**Your goal**: Tally the lines in the listing below that contain "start" and report the tally alone.

** Opening Data provided block **

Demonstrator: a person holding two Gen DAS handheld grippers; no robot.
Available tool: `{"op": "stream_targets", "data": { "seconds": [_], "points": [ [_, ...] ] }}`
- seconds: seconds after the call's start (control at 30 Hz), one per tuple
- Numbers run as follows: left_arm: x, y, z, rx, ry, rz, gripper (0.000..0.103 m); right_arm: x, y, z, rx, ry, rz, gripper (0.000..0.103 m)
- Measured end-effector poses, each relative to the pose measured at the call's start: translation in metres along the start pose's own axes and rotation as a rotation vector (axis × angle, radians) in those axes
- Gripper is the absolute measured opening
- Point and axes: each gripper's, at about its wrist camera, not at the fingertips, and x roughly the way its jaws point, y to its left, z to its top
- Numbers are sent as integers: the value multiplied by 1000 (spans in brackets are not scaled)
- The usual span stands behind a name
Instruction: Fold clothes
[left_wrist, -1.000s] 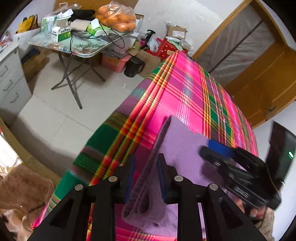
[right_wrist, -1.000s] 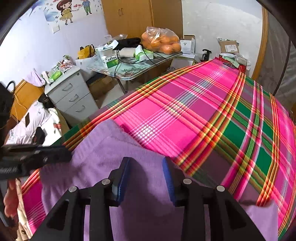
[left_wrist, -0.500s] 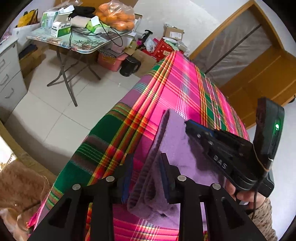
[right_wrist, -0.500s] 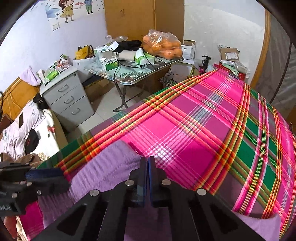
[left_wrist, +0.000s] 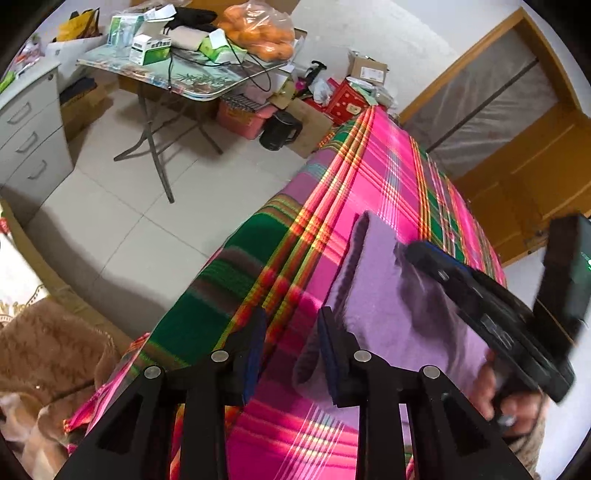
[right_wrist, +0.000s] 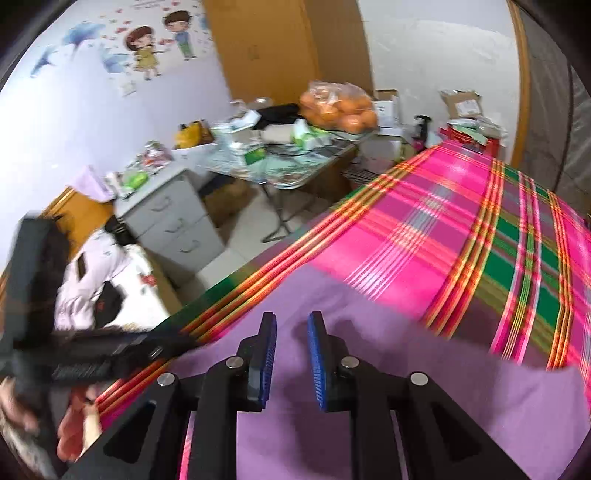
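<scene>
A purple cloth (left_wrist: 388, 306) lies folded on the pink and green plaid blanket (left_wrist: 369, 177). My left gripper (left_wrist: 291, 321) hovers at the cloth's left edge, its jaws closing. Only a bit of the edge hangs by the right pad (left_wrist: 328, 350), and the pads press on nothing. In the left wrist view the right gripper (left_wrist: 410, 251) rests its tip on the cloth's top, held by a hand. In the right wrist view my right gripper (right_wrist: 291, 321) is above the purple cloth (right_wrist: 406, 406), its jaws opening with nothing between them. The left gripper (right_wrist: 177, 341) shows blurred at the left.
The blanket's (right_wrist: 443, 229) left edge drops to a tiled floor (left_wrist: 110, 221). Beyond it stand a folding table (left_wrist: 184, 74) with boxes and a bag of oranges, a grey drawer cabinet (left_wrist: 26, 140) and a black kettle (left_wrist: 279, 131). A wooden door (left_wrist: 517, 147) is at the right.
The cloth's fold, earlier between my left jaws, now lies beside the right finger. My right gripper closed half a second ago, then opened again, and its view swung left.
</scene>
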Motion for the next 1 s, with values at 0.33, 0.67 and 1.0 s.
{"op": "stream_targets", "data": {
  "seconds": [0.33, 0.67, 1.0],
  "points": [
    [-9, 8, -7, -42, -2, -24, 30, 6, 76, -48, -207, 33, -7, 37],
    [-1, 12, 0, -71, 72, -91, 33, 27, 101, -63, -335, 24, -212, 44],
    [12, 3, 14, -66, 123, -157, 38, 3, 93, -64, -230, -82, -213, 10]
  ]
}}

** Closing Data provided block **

**Problem solution**: 2